[Exercise instructions] From the entries that follow, gather each line holding the word "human".

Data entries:

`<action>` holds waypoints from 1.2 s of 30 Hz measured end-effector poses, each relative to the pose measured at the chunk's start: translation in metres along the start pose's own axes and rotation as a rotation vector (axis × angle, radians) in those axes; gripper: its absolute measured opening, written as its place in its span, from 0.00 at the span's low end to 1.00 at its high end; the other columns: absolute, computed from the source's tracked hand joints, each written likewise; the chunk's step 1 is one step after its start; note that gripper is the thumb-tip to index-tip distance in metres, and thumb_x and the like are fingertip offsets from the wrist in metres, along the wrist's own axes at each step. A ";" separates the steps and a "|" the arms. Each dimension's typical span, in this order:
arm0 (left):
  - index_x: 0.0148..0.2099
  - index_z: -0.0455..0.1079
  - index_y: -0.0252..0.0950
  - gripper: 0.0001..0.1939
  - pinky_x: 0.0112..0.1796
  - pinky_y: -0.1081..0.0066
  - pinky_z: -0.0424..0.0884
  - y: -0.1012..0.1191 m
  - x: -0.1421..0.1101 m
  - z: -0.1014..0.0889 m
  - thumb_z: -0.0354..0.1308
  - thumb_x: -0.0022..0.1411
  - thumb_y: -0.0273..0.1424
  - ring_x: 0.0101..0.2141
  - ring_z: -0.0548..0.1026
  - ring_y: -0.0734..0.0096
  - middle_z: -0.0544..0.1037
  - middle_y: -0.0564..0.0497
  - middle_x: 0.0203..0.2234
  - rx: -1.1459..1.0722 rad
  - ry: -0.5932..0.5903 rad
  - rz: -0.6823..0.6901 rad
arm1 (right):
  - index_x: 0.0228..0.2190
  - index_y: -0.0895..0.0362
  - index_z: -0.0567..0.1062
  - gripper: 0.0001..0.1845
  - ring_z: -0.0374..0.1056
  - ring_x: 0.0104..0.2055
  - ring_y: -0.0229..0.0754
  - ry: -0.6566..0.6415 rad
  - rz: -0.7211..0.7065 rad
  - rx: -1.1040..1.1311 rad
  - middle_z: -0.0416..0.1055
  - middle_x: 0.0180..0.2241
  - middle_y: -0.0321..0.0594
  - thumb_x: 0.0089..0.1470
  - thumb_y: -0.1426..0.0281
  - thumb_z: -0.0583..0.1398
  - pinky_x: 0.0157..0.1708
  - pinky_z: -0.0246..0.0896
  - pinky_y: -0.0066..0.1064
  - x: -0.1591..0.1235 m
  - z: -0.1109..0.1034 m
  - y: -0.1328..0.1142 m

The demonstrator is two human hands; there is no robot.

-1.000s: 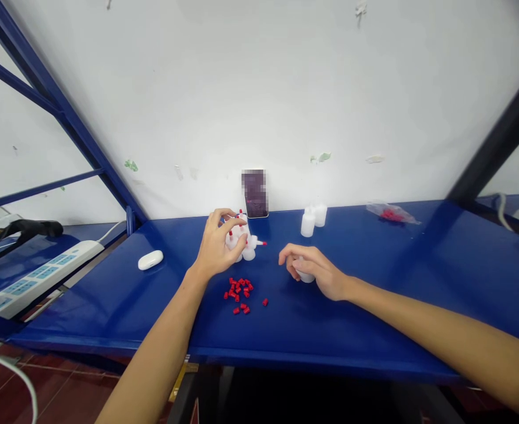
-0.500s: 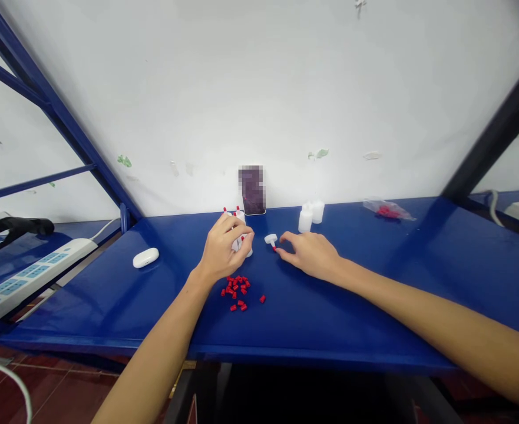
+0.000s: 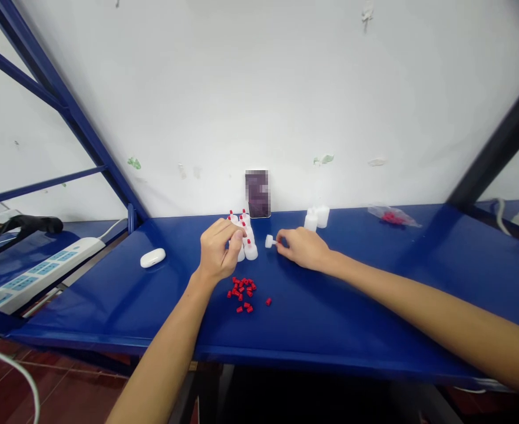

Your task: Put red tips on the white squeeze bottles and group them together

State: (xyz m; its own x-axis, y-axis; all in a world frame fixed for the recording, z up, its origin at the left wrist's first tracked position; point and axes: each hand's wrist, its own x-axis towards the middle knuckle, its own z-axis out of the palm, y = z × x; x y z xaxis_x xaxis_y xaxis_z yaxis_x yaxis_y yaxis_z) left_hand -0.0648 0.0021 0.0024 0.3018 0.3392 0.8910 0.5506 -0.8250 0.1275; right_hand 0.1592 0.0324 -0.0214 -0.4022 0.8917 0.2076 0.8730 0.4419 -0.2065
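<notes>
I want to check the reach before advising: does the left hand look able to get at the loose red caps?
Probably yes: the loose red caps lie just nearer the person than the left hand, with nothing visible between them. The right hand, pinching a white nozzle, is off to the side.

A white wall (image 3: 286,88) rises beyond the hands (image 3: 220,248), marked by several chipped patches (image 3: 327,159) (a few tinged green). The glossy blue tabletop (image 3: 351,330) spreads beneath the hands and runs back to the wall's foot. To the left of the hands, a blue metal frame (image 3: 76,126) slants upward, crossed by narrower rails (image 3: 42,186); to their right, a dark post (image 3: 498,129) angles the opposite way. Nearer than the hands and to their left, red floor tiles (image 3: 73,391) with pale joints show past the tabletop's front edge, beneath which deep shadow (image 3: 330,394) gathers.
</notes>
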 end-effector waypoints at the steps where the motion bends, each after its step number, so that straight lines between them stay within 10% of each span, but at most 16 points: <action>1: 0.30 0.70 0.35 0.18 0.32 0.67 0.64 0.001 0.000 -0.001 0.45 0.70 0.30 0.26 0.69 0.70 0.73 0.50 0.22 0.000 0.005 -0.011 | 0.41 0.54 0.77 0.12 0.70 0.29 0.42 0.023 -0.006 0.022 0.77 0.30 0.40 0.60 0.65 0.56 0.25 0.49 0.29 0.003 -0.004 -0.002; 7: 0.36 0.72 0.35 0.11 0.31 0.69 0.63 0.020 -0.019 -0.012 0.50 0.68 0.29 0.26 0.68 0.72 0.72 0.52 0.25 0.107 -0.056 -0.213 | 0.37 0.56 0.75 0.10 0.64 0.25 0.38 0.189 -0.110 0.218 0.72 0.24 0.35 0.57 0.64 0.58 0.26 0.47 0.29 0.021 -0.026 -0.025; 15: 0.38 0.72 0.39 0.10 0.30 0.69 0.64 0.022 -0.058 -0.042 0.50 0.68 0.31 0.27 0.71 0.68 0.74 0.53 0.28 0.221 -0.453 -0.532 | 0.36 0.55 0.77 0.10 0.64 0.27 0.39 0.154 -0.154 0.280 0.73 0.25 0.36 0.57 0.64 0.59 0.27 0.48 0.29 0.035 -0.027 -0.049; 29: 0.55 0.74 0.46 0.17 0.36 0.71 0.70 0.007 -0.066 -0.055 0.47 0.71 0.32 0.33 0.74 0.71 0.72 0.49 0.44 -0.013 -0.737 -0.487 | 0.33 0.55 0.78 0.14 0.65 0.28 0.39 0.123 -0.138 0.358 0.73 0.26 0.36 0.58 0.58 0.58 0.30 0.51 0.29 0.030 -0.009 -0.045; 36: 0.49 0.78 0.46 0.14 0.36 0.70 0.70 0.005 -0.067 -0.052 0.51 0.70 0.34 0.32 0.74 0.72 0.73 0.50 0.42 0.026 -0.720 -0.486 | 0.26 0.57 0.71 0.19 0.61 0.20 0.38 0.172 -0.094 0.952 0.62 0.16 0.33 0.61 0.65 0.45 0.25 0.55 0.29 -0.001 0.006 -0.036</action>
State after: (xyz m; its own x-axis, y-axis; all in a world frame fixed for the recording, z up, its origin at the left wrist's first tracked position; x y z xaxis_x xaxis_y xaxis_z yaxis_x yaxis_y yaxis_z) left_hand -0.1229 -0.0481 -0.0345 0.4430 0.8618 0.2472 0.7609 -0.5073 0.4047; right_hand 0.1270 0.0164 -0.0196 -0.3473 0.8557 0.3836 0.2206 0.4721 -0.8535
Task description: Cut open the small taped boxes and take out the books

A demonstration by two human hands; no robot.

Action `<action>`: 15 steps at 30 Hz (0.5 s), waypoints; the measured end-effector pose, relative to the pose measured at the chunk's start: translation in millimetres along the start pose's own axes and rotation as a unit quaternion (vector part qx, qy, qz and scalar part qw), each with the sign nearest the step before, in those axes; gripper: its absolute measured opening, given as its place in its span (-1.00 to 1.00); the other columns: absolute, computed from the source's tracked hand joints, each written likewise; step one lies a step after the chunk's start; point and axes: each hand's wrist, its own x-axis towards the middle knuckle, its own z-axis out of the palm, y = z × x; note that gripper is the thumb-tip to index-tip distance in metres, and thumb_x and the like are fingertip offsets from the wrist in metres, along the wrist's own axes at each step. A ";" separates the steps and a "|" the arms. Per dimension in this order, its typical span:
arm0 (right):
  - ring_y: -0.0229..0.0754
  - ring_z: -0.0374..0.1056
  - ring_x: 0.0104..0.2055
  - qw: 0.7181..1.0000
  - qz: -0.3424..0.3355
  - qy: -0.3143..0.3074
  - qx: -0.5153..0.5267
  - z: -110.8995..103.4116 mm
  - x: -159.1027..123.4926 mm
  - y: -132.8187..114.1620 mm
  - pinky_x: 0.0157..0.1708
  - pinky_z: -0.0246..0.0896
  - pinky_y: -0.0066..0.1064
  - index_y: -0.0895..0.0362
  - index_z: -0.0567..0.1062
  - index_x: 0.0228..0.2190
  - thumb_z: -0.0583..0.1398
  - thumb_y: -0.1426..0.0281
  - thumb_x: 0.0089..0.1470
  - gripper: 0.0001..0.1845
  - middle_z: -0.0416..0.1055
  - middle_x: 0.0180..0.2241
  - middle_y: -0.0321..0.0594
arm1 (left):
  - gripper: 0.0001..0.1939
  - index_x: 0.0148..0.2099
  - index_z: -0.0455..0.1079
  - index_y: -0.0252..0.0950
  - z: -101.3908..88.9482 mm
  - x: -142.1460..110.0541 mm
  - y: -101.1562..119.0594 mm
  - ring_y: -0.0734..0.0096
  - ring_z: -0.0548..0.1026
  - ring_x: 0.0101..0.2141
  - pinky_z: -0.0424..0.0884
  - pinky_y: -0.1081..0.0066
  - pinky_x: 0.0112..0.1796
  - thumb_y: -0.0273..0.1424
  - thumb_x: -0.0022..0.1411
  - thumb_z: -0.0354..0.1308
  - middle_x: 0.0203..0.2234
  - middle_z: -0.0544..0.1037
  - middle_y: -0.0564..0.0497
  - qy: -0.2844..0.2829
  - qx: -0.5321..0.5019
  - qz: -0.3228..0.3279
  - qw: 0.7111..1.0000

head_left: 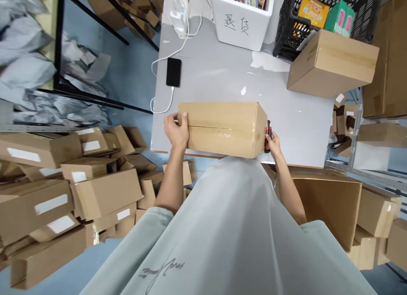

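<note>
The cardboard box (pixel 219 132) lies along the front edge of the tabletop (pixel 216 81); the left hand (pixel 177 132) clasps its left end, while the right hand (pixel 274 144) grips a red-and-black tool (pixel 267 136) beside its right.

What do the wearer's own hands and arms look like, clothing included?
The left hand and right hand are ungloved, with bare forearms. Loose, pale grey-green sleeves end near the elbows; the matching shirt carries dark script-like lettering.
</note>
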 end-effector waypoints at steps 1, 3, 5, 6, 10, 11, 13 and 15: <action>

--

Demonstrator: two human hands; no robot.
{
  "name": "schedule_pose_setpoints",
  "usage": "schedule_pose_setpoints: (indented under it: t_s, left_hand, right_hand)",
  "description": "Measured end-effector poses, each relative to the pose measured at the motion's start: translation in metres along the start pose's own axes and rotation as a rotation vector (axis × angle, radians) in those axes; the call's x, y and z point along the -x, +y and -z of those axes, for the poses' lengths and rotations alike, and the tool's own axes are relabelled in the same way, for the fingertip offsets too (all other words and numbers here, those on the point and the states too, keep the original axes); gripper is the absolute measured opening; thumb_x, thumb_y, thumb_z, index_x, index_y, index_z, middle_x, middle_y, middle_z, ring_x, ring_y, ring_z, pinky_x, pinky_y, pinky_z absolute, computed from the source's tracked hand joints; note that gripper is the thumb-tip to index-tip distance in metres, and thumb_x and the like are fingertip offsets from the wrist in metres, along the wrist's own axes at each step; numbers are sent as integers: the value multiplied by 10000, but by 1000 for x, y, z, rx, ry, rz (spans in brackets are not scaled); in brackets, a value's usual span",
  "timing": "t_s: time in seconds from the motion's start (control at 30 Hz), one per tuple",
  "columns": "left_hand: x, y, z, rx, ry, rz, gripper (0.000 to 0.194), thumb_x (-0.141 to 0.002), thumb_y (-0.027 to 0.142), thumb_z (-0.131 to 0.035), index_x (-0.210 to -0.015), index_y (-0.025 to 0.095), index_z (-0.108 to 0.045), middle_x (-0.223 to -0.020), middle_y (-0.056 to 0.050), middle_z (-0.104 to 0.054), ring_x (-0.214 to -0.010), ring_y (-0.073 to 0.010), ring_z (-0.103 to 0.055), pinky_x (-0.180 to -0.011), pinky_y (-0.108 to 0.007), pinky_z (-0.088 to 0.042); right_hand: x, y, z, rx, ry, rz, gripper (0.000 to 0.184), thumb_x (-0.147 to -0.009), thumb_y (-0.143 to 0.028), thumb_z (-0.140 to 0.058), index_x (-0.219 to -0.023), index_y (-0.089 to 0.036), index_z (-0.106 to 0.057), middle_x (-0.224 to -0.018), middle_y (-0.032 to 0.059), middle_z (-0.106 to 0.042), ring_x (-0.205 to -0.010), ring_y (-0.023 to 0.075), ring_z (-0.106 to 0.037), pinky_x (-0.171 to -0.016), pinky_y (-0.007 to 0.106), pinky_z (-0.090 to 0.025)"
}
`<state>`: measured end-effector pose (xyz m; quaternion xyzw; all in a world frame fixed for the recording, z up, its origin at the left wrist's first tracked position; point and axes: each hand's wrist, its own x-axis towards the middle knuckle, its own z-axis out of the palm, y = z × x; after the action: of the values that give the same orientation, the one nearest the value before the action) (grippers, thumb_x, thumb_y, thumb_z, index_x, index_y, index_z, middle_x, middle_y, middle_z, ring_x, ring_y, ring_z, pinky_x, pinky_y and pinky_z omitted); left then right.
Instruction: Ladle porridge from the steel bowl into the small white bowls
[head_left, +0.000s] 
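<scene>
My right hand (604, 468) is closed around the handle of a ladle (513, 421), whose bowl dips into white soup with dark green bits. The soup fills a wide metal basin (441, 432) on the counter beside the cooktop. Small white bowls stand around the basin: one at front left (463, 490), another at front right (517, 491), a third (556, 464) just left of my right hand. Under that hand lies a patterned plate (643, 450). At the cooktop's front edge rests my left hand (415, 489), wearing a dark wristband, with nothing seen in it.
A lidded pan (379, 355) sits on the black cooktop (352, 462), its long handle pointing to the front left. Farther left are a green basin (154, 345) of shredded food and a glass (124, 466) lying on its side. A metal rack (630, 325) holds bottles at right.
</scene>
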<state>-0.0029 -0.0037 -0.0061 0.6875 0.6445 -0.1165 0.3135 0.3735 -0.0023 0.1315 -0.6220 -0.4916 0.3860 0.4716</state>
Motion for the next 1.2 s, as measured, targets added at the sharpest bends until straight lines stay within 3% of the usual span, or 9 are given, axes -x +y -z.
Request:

[Task output]
The demonstrator is two human hands; there is no robot.
A demonstration by two human hands; no robot.
Demonstrator: two human hands; no robot.

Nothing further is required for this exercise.